• [Exercise details]: The required output is the line with "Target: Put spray" through the final line of the entries, each one exactly as it stands.

Extracted records:
----------------
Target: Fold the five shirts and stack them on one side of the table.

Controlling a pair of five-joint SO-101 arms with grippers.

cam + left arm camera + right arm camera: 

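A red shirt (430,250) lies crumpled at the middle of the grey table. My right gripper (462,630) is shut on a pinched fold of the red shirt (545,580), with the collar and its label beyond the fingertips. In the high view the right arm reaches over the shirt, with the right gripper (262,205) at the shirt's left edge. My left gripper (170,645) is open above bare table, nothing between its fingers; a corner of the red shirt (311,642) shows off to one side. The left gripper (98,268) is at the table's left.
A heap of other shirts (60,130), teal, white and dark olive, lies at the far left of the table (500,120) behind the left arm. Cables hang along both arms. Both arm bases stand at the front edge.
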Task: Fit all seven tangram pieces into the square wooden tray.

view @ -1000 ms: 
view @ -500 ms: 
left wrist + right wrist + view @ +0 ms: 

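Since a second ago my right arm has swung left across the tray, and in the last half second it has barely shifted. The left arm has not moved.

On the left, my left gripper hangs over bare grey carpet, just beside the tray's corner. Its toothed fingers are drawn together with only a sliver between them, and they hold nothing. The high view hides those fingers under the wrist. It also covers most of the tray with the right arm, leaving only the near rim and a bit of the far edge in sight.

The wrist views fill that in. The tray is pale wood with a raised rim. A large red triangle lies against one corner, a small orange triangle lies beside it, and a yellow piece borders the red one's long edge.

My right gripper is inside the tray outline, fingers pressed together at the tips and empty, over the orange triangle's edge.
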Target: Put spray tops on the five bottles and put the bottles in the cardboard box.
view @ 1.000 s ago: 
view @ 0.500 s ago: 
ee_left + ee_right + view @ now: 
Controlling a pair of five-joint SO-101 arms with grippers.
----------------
• [Written response]:
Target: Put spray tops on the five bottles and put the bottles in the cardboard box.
view @ 1.000 s ago: 
view @ 0.500 s ago: 
ee_left + ee_right + view @ now: 
Controlling a pair of five-joint SO-101 arms with grippers.

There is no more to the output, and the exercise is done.